Exercise ▸
The reply consists of one number only: how many lines in the listing below contain the word "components".

Provided material ▸
==========

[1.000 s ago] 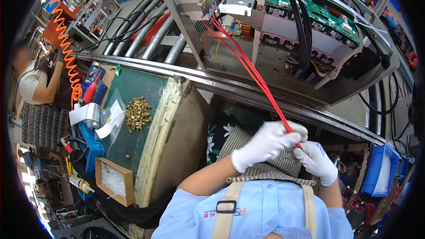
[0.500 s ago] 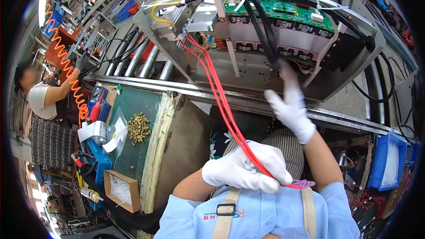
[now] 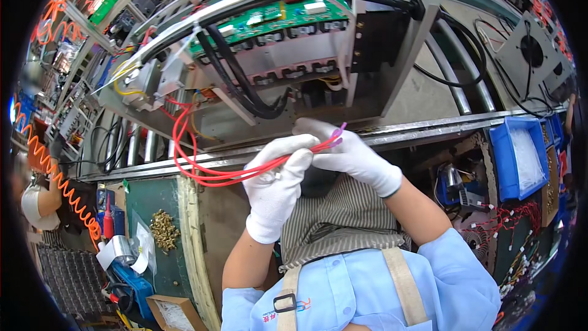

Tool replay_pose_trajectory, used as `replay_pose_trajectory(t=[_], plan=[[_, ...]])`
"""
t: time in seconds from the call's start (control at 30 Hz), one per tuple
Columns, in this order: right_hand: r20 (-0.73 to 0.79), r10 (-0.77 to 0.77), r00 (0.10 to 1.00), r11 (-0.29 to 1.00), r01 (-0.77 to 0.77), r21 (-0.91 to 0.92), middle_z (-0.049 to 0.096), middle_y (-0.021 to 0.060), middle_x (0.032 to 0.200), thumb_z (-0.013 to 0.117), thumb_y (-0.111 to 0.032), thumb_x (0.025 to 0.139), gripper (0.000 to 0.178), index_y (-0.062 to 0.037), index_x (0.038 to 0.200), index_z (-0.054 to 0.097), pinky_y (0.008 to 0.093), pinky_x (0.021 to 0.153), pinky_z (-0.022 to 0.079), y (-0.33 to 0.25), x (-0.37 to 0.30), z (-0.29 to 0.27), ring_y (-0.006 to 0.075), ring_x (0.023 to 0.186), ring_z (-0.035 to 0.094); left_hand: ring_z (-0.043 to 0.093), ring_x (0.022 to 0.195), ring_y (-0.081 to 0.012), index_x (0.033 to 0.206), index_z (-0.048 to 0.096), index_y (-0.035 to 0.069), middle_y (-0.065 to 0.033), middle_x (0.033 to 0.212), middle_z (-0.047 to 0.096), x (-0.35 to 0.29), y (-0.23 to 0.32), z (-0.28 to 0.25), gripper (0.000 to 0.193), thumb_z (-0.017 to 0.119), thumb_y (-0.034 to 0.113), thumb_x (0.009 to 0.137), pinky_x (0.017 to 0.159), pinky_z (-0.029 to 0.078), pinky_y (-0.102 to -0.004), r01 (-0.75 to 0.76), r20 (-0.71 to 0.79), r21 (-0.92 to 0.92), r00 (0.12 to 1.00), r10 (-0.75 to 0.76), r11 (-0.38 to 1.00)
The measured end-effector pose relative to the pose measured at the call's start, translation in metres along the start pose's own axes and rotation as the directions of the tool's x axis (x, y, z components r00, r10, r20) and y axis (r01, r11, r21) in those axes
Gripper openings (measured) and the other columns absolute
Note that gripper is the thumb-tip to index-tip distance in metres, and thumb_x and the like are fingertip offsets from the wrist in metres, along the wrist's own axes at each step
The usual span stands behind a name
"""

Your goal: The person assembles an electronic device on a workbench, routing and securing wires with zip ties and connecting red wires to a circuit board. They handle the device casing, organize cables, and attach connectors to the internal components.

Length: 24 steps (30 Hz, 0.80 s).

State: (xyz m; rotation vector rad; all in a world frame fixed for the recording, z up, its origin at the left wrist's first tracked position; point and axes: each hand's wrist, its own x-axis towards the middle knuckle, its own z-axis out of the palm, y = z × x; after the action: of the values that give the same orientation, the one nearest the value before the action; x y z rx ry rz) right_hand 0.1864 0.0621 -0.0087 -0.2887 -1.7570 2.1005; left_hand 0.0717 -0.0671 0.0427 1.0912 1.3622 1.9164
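My left hand, in a white knit glove, is closed around a bundle of red wires. The wires loop down from the left end of a metal-framed unit. Their purple-tipped ends stick out to the right past my left fingers. My right hand, gloved too, is beside those ends, fingers stretched out and somewhat blurred, thumb apart from them. Some of its fingertips pass behind the wires. Thick black cables hang in the unit in front of a green circuit board.
The unit rests on a roller conveyor with a metal rail. On the left bench are brass fasteners and a cardboard box. A blue bin stands at right. A co-worker's arm shows far left.
My left hand has lifted the red wires forward, away from my chest. My right hand has left the black cables and come to the wire ends. The whole view has shifted.
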Motion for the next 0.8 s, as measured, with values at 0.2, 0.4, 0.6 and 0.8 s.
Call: replay_pose_trajectory(t=[0.2,0.4,0.6,0.8], plan=[[-0.116,-0.001,0.993,0.743,0.078,0.664,0.065,0.0041,0.091,0.067,-0.019,0.093,0.03,-0.0018,0.118,0.061,0.0259,0.066,0.05,-0.002,-0.036,-0.029,0.0108,0.074,0.061,0.06,0.072,-0.0078,0.105,0.066,-0.003,-0.0132,0.1,0.071,0.003,-0.002,0.026,0.016,0.067,0.003,0.09,0.061,0.048,-0.0203,0.129,0.07,0.02,0.989,-0.13,0.991],[-0.245,0.057,0.968,0.793,0.105,0.6,0.067,0.0054,0.089,0.064,-0.013,0.095,0.018,0.0004,0.106,0.066,0.0243,0.063,0.051,-0.004,-0.034,-0.023,0.0103,0.068,0.062,0.065,0.09,-0.0114,0.11,0.068,-0.003,-0.0089,0.103,0.07,0.024,0.007,0.028,0.026,0.073,0.0,0.085,0.082,0.052,-0.0248,0.105,0.307,0.278,0.932,-0.192,0.955],[-0.34,0.038,0.94,0.927,0.094,0.363,0.069,0.0072,0.086,0.065,-0.012,0.094,0.02,0.003,0.107,0.067,0.0233,0.063,0.053,-0.004,-0.033,-0.039,0.0095,0.066,0.064,0.066,0.093,-0.0123,0.109,0.068,-0.005,-0.0099,0.103,0.071,0.024,-0.002,0.024,0.026,0.072,-0.003,0.084,0.083,0.052,-0.0243,0.286,0.152,0.249,0.932,-0.329,0.925],[-0.36,0.08,0.93,0.949,0.039,0.312,0.069,0.0063,0.086,0.067,-0.013,0.093,0.021,0.0022,0.107,0.068,0.0223,0.062,0.053,-0.002,-0.028,-0.038,0.008,0.064,0.063,0.061,0.085,-0.007,0.114,0.067,-0.002,-0.0059,0.102,0.07,0.019,-0.006,0.022,0.033,0.074,0.003,0.083,0.076,0.049,-0.0206,0.363,0.142,0.234,0.905,-0.401,0.902]])
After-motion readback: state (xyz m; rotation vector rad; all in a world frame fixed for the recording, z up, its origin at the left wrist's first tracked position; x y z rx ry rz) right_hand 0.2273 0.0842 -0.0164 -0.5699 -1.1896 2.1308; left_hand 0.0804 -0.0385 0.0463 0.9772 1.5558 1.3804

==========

Your response ▸
2